Tuesday 14 July 2020

Lansley, NHS organisation and data, and Covid-19


It is wholly unsurprising that local authorities do not have sufficient detailed data to understand local coronavirus prevalence, and to manage hotspots and other breakouts. 

This is at least partly an effect of Andrew Lansley’s benighted reorganisation of the English NHS in 2012, which removed significant access to detailed care data from local commissioners, and moved public health departments to local authorities, where they had even less access to key data - and were also hit by the cuts to local authorities’ budgets over the last ten years.

The Lansley act centralised a lot of key NHS and care data with a single central body, now known as NHSX.  This was in line with a narrative of centralised control of the service and a disempowerment of local bodies. 

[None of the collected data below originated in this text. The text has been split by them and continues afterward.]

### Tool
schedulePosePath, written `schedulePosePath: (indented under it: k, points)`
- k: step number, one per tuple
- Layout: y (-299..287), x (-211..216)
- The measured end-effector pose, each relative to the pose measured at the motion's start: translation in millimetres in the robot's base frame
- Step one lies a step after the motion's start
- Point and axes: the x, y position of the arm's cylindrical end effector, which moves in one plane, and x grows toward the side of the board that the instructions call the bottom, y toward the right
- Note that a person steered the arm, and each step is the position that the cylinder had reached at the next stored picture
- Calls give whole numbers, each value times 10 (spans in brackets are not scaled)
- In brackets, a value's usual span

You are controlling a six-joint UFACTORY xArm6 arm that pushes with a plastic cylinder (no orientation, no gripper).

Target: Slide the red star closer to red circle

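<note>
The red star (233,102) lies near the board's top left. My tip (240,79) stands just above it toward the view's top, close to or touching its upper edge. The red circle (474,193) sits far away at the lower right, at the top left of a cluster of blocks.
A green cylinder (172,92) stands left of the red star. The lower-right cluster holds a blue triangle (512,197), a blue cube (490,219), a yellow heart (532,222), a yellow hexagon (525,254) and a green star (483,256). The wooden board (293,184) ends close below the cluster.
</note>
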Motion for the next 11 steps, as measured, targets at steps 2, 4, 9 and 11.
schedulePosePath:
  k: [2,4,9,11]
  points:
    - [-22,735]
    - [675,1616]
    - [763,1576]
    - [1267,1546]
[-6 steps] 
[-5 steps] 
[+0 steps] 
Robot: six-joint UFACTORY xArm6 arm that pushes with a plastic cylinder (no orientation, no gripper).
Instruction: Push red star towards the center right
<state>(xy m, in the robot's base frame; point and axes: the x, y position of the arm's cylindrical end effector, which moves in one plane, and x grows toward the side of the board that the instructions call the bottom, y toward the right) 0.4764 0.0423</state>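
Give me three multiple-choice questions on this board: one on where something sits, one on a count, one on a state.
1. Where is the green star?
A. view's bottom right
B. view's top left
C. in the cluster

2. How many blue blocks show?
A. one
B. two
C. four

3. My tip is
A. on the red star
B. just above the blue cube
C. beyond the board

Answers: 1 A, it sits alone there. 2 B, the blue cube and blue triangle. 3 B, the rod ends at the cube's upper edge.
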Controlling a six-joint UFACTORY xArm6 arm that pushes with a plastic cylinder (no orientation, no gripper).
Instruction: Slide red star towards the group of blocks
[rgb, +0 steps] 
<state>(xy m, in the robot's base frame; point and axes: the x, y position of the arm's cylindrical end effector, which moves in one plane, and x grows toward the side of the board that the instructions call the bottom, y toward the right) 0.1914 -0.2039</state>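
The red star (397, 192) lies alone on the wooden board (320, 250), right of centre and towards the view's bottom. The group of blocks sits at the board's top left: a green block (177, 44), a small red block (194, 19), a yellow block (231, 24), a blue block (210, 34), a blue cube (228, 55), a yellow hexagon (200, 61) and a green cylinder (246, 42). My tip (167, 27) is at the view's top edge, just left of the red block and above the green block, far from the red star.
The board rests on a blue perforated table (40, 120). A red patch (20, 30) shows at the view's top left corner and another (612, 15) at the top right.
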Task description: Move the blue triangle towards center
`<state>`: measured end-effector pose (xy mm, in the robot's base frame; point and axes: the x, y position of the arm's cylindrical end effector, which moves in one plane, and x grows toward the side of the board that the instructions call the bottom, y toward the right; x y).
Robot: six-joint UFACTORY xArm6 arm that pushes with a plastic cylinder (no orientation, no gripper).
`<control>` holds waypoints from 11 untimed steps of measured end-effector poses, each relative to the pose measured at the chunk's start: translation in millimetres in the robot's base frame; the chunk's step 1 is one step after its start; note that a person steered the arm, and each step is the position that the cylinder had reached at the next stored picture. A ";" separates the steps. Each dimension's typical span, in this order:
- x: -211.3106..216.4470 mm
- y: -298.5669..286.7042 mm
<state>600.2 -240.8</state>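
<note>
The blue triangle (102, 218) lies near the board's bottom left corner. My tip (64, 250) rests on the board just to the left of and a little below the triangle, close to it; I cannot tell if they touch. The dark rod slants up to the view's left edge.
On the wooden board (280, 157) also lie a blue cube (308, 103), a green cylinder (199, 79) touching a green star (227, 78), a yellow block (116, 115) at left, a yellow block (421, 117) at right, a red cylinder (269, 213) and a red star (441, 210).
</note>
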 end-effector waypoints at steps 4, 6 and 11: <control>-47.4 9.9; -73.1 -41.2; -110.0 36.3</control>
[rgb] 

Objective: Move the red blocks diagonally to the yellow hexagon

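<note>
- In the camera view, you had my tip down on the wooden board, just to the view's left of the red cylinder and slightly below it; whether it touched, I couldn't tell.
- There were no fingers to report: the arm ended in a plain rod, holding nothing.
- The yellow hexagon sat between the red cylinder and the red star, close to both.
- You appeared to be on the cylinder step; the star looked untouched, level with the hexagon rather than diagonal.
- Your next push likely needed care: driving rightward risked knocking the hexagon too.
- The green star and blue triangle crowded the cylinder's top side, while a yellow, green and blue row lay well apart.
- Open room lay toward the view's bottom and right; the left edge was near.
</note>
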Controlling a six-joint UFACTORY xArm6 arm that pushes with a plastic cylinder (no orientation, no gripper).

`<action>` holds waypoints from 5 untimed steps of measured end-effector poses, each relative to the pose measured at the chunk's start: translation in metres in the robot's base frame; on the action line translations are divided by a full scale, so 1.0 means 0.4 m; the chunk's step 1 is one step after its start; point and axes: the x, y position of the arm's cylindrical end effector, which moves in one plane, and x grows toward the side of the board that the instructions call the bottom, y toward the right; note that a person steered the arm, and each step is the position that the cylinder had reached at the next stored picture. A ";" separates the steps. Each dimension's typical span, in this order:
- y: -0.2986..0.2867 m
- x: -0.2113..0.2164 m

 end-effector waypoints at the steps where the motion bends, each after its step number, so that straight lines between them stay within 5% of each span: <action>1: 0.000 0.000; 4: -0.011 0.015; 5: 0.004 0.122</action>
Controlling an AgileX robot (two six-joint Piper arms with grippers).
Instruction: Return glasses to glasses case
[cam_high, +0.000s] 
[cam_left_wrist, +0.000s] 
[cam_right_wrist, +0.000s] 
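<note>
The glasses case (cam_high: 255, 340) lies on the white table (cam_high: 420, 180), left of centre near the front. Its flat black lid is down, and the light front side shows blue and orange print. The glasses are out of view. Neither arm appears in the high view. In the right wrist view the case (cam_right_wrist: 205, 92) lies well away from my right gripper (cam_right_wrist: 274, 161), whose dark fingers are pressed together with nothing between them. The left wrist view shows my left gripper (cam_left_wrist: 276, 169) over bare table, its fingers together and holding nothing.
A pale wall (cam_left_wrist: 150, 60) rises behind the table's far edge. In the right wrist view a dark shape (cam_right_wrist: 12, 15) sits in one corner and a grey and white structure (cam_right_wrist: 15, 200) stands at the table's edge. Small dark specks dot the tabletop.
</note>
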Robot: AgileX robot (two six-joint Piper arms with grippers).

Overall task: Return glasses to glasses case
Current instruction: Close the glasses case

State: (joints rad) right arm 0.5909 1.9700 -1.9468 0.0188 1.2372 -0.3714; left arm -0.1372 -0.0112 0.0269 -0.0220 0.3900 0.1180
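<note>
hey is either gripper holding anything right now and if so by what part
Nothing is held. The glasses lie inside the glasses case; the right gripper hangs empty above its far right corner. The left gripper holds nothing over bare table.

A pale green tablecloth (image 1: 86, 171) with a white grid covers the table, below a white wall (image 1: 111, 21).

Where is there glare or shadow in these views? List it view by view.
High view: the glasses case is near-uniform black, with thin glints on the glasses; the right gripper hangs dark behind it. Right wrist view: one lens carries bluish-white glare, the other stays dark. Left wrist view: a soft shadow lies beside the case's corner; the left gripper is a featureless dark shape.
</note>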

This policy has acted as a contributory factor in the Government’s ill-fated attempt to build a ‘track and trace’ app based on a centralised data store.   It is now clear that alongside central direction and guidance, control of the pandemic requires agile local epidemiology and professional management, backed by up-to-date, detailed data, to lead local test, track and trace activities and manage change.  Much of this existed, in depth, before 2012, but has been significantly eroded since.  Despite this,  almost all the successful case tracking currently being done is down to these pre-existing local, experienced public health teams, not Hancock’s vaunted new, parallel structures.

However, what we are now witnessing, finally, is a partial U-turn of the policies of the last eight years.  Data is beginning to move.  Sadly, the paucity of timely local data in the right place will take time to fix properly, as providing it still runs counter to the centralising mindset, and the system will need to create new capacity to get it to where it properly belongs.